From docs, we know that we only need to write __init__ and forward if extending torch.nn.
However, here it adds backward as below:
class ContentLoss(nn.Module):
def __init__(self, target, weight):
super(ContentLoss, self).__init__()
# we 'detach' the target content from the tree used
self.target = target.detach() * weight
# to dynamically compute the gradient: this is a stated value,
# not a variable. Otherwise the forward method of the criterion
# will throw an error.
self.weight = weight
self.criterion = nn.MSELoss()
def forward(self, input):
self.loss = self.criterion(input * self.weight, self.target)
self.output = input
return self.output
def backward(self, retain_variables=True):
self.loss.backward(retain_variables=retain_variables)
return self.loss
The reason of this is just because we want to compute the gradient wrt the computed loss self.loss, which is not the output of the forward. So I have overwritten the backward function to tell I just want to backward through this parameter.
Hi alexis,
Thank you for your reply. The following is something I think about it.
As neural style gets its loss in hidden layer.
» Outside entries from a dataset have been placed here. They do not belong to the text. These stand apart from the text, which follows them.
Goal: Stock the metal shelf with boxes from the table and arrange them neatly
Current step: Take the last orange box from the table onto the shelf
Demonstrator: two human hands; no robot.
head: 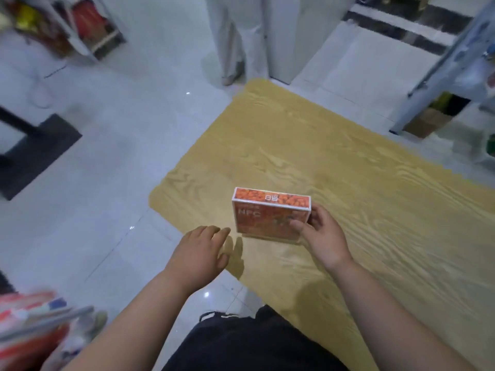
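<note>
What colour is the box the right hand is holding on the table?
Orange-red, with white edging; the box shows best in the head view.

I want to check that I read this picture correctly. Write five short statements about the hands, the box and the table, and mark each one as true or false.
1. The right hand grips the orange-red rectangular cardboard box at its right side. True.
2. The left hand holds a second box. False: it is open and holds nothing, with its fingers stretched toward the same box.
3. Only one box shows on the light wood-grain table. True.
4. The table top is black. False: it is light yellowish wood grain.
5. A person in white trousers stands beyond the table. True.
</note>
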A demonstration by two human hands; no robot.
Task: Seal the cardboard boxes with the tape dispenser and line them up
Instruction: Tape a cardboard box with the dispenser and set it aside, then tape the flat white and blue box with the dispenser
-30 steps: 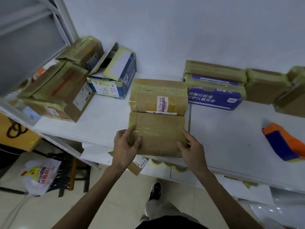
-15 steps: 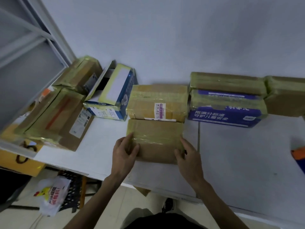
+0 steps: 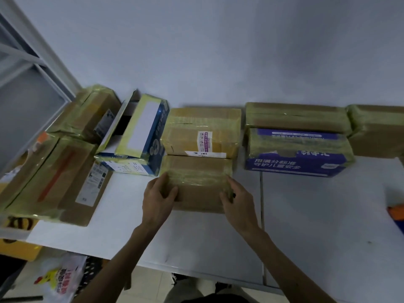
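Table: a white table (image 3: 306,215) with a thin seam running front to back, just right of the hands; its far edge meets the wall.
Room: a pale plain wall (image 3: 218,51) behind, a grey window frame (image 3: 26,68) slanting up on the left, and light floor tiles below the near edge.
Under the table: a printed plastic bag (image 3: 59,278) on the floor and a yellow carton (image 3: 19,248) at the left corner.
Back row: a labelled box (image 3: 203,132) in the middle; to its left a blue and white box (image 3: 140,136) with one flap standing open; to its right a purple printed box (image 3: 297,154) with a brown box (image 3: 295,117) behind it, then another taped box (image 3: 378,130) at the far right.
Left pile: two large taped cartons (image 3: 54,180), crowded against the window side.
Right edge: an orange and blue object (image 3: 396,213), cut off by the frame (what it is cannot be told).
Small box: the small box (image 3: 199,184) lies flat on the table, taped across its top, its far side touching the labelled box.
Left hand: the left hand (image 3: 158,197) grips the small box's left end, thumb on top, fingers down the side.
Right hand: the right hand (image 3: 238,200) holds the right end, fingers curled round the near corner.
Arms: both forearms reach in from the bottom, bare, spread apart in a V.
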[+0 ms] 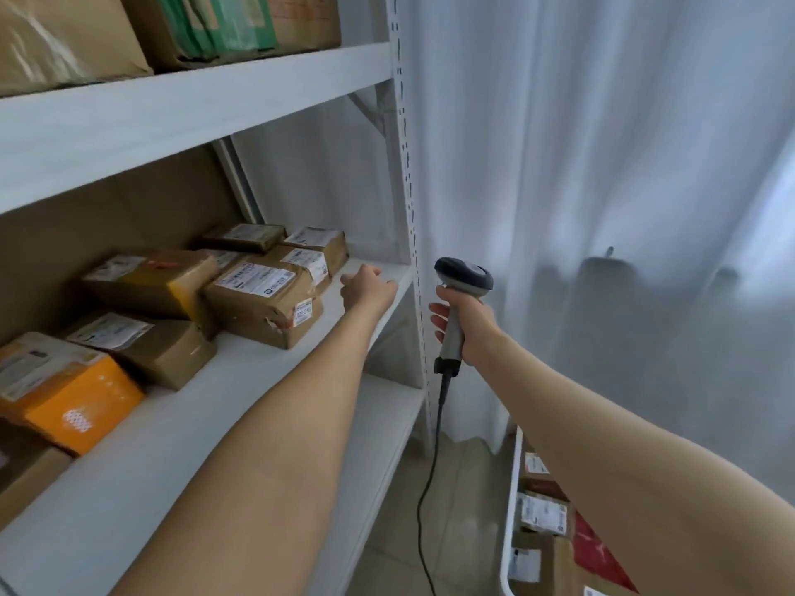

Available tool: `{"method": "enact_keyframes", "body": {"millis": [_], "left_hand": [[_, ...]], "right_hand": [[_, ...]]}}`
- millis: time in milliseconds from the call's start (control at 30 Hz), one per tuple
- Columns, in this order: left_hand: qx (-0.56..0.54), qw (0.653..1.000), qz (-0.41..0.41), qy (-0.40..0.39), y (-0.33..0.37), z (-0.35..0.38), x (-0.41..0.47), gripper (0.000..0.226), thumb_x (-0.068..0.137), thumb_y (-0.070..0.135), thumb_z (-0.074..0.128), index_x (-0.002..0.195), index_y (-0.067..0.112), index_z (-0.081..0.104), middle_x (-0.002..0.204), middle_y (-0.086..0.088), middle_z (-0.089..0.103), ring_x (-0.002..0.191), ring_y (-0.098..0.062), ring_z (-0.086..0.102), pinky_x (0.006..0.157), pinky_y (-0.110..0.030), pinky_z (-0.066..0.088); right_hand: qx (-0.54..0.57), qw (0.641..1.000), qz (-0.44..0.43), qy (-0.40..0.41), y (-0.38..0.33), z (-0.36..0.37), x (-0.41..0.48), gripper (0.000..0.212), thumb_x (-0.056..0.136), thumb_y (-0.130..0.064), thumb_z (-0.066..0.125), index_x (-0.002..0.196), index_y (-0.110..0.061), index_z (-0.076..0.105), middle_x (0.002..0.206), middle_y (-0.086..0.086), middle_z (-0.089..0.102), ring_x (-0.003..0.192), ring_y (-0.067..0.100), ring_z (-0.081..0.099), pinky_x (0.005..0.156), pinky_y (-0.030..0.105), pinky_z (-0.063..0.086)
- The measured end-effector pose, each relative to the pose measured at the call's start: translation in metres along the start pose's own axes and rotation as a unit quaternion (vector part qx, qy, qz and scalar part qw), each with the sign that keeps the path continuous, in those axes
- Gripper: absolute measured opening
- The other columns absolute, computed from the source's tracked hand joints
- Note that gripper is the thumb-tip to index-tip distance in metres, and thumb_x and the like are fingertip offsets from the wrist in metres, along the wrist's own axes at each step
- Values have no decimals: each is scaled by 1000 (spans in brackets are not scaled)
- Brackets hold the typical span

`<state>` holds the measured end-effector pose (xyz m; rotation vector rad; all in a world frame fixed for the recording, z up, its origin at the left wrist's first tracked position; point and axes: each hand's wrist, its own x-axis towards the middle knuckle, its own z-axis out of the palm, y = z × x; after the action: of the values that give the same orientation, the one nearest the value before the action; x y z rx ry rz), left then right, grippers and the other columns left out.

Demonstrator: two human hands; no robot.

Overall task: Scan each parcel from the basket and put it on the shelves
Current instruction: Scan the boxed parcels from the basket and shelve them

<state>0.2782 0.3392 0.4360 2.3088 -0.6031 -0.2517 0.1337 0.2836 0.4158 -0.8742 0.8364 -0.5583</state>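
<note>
My right hand (466, 324) grips the handle of a grey barcode scanner (462, 279), held upright beside the shelf post, its black cable hanging down. My left hand (365, 288) reaches over the middle white shelf (241, 380) with relaxed fingers and holds nothing, just right of a stack of brown cardboard parcels (266, 294). More parcels lie along the shelf to the left, among them an orange box (73, 397). The white basket (514, 501) at the lower right holds several labelled parcels (544, 511), partly hidden by my right forearm.
An upper shelf (185, 101) carries large brown boxes and a green-taped one (232, 23). The perforated white shelf post (408, 200) stands between my hands. White curtains (602, 165) hang to the right. Tiled floor (456, 509) shows below.
</note>
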Motion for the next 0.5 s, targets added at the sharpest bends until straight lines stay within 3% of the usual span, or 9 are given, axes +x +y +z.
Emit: {"method": "enact_keyframes", "body": {"millis": [100,267,500], "left_hand": [[14,999,18,-39,23,32,-18,40,91,22,54,130,16,52,137,-13,34,119,-31,46,81,-29,37],[40,993,50,-98,64,88,-56,41,88,22,54,129,19,54,139,-14,34,125,-33,42,98,-35,40],[49,984,84,-149,125,178,-128,44,89,22,53,132,17,53,140,-16,32,126,-35,38,99,-37,40]], "right_hand": [[23,999,-4,32,-6,-42,-12,10,85,-20,72,87,-16,63,77,4,68,64,15,60,64,29,46],[46,995,-23,88,-15,-114,-31,10,86,-20,71,87,-17,62,78,5,67,64,15,59,63,30,44],[80,987,-27,135,-25,-234,-56,15,86,-23,71,94,-17,61,79,6,68,65,17,59,65,32,44]]}}
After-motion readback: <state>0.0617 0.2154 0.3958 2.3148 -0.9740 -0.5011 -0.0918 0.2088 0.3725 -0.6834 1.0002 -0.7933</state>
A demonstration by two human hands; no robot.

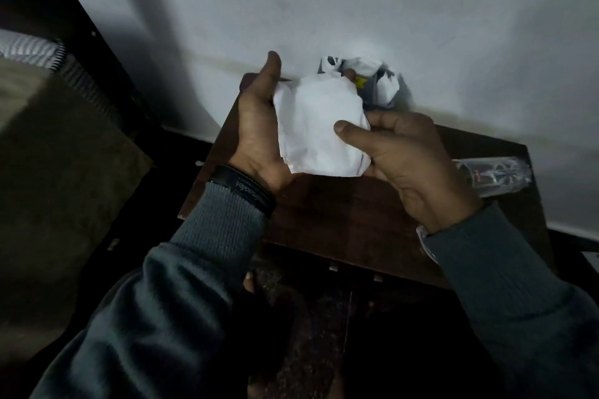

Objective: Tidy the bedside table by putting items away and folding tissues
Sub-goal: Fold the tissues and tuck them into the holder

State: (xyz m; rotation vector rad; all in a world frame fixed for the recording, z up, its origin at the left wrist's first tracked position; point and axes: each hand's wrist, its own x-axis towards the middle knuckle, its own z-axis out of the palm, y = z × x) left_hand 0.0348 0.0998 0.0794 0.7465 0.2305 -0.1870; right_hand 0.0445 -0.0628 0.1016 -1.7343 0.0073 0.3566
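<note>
A white tissue point(319, 129), partly folded into a rough square, is held above the dark wooden bedside table point(340, 220). My left hand point(256, 129) supports its left side with the palm up and the thumb raised. My right hand point(408, 159) pinches its right edge, thumb on top. Both hands hover over the back half of the table. Behind the tissue, against the wall, lies a pile of crumpled white tissues and wrappers point(372, 78), one with a yellow mark.
A clear plastic bottle point(496, 176) lies on its side at the table's right edge. A white wall point(356, 3) rises behind the table. To the left stand a dark bed frame point(81, 39) and a brownish blanket point(48, 155). Dark floor lies below.
</note>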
In the original implementation of Torch, take ContentLoss for example:
function ContentLoss:updateGradInput(input, gradOutput)
if self.mode == 'loss' then
if input:nElement() == self.target:nElement() then
self.gradInput = self.crit:backward(input, self.target)
end
if self.normalize then
self.gradInput:div(torch.norm(self.gradInput, 1) + 1e-8)
end
self.gradInput:mul(self.strength)
-- This is where the layer loss has taken its effects.
self.gradInput:add(gradOutput)
else
self.gradInput:resizeAs(gradOutput):copy(gradOutput)
end
return self.gradInput
end
We can see self.gradInput:add(gradOutput) means the “hidden layer gradient” can be added to the main gradient flow.
However, in pytorch, we don’t bother to add it ourselves. As pytorch’s autograd mechanics, the gradient of the node will be accumulated automatically. So for the back-propagation of hidden gradient, we just need to overwritten the backward function:
In fact, loss.backward(...) call the backward function of the MSELoss wich already implements the back-propagation’s line. If I wanted to really create my own loss function, I would have had to implement the backward pass with such a line.